A PyTorch implementation of Deep SAD, a deep Semi-supervised Anomaly Detection method.

Overview

Deep SAD: A Method for Deep Semi-Supervised Anomaly Detection

This repository provides a PyTorch implementation of the Deep SAD method presented in our ICLR 2020 paper ”Deep Semi-Supervised Anomaly Detection”.

Citation and Contact

You find a PDF of the Deep Semi-Supervised Anomaly Detection ICLR 2020 paper on arXiv https://arxiv.org/abs/1906.02694.

If you find our work useful, please also cite the paper:

@InProceedings{ruff2020deep,
  title     = {Deep Semi-Supervised Anomaly Detection},
  author    = {Ruff, Lukas and Vandermeulen, Robert A. and G{\"o}rnitz, Nico and Binder, Alexander and M{\"u}ller, Emmanuel and M{\"u}ller, Klaus-Robert and Kloft, Marius},
  booktitle = {International Conference on Learning Representations},
  year      = {2020},
  url       = {https://openreview.net/forum?id=HkgH0TEYwH}
}

If you would like get in touch, just drop us an email to [email protected].

Abstract

Deep approaches to anomaly detection have recently shown promising results over shallow methods on large and complex datasets. Typically anomaly detection is treated as an unsupervised learning problem. In practice however, one may have---in addition to a large set of unlabeled samples---access to a small pool of labeled samples, e.g. a subset verified by some domain expert as being normal or anomalous. Semi-supervised approaches to anomaly detection aim to utilize such labeled samples, but most proposed methods are limited to merely including labeled normal samples. Only a few methods take advantage of labeled anomalies, with existing deep approaches being domain-specific. In this work we present Deep SAD, an end-to-end deep methodology for general semi-supervised anomaly detection. We further introduce an information-theoretic framework for deep anomaly detection based on the idea that the entropy of the latent distribution for normal data should be lower than the entropy of the anomalous distribution, which can serve as a theoretical interpretation for our method. In extensive experiments on MNIST, Fashion-MNIST, and CIFAR-10, along with other anomaly detection benchmark datasets, we demonstrate that our method is on par or outperforms shallow, hybrid, and deep competitors, yielding appreciable performance improvements even when provided with only little labeled data.
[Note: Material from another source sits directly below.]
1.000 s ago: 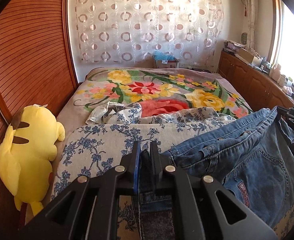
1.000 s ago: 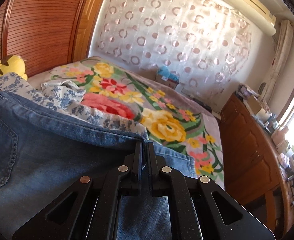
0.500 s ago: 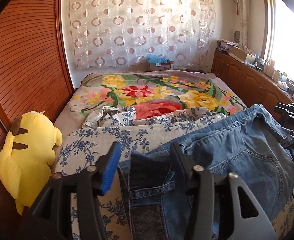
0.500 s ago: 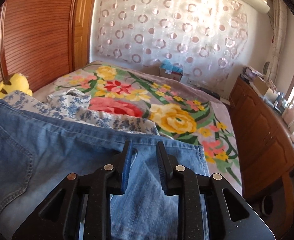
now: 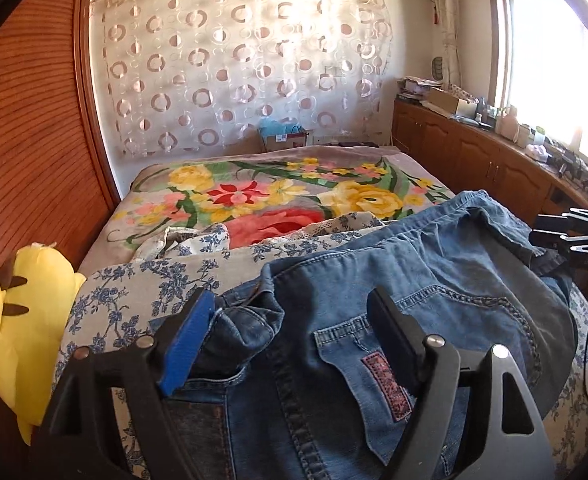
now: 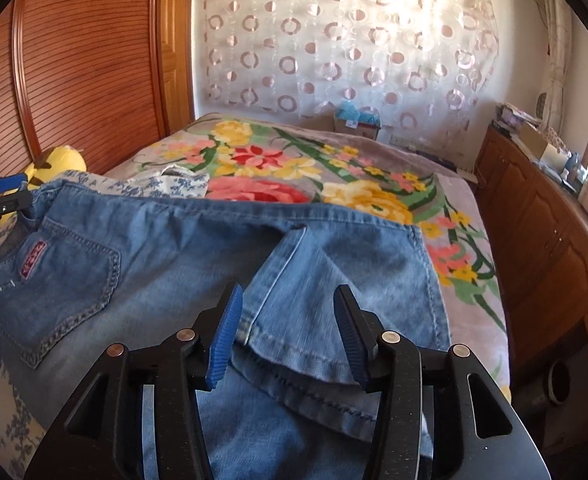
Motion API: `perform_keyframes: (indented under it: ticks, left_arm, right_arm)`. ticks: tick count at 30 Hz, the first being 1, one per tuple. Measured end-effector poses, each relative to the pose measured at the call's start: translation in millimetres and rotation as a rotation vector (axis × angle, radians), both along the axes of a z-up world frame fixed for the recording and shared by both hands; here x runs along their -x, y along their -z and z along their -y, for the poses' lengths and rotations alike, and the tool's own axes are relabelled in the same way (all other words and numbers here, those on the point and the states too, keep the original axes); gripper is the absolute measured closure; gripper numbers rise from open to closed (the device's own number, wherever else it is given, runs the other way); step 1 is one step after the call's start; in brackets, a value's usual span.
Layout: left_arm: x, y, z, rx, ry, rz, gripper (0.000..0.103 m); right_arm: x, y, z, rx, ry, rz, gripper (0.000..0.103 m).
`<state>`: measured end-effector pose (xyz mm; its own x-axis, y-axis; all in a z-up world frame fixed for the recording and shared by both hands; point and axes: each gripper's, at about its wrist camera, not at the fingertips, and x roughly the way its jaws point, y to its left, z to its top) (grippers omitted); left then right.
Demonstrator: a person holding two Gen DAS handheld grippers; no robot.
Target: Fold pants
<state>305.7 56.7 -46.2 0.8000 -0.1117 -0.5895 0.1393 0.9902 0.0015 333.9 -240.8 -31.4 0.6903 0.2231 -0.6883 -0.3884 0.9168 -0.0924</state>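
Observation:
Blue denim pants (image 5: pixel 433 296) lie folded across the near end of the bed, over a blue-flowered sheet. My left gripper (image 5: pixel 290 312) is open, its fingers either side of the waistband and back pocket, gripping nothing. In the right wrist view the pants (image 6: pixel 166 248) stretch from the pocket at left to the leg hems at right. My right gripper (image 6: pixel 288 308) is open just above a loose hem corner. The left gripper's tips show at the far left there (image 6: pixel 2 196); the right gripper shows at the right edge of the left wrist view (image 5: pixel 569 232).
A floral blanket (image 5: pixel 278 196) covers the far half of the bed. A yellow plush toy (image 5: pixel 18 320) leans on the wooden wall at left. A crumpled flowered cloth (image 5: pixel 198 240) lies mid-bed. Wooden cabinets (image 6: pixel 541 216) with clutter line the right side under the window.
Both grippers, shut on the pants a second ago, have opened and let the denim go. The pants have settled flat on the bed.

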Motion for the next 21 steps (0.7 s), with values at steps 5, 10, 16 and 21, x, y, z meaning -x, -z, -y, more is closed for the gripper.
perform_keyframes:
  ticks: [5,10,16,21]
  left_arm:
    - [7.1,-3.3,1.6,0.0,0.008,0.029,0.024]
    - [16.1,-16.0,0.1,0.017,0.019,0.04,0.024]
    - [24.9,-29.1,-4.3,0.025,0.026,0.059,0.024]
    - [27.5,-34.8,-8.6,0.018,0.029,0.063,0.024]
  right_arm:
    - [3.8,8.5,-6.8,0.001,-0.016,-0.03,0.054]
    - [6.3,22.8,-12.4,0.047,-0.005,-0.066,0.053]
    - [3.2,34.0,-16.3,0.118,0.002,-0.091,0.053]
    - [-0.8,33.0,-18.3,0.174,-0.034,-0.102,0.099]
The need for semi-supervised anomaly detection

fig1

Installation

This code is written in Python 3.7 and requires the packages listed in requirements.txt.

Clone the repository to your machine and directory of choice:

git clone https://github.com/lukasruff/Deep-SAD-PyTorch.git

To run the code, we recommend setting up a virtual environment, e.g. using virtualenv or conda:

virtualenv

# pip install virtualenv
cd <path-to-Deep-SAD-PyTorch-directory>
virtualenv myenv
source myenv/bin/activate
pip install -r requirements.txt

conda

cd <path-to-Deep-SAD-PyTorch-directory>
conda create --name myenv
source activate myenv
while read requirement; do conda install -n myenv --yes $requirement; done < requirements.txt

Running experiments

We have implemented the MNIST, Fashion-MNIST, and CIFAR-10 datasets as well as the classic anomaly detection benchmark datasets arrhythmia, cardio, satellite, satimage-2, shuttle, and thyroid from the Outlier Detection DataSets (ODDS) repository (http://odds.cs.stonybrook.edu/) as reported in the paper.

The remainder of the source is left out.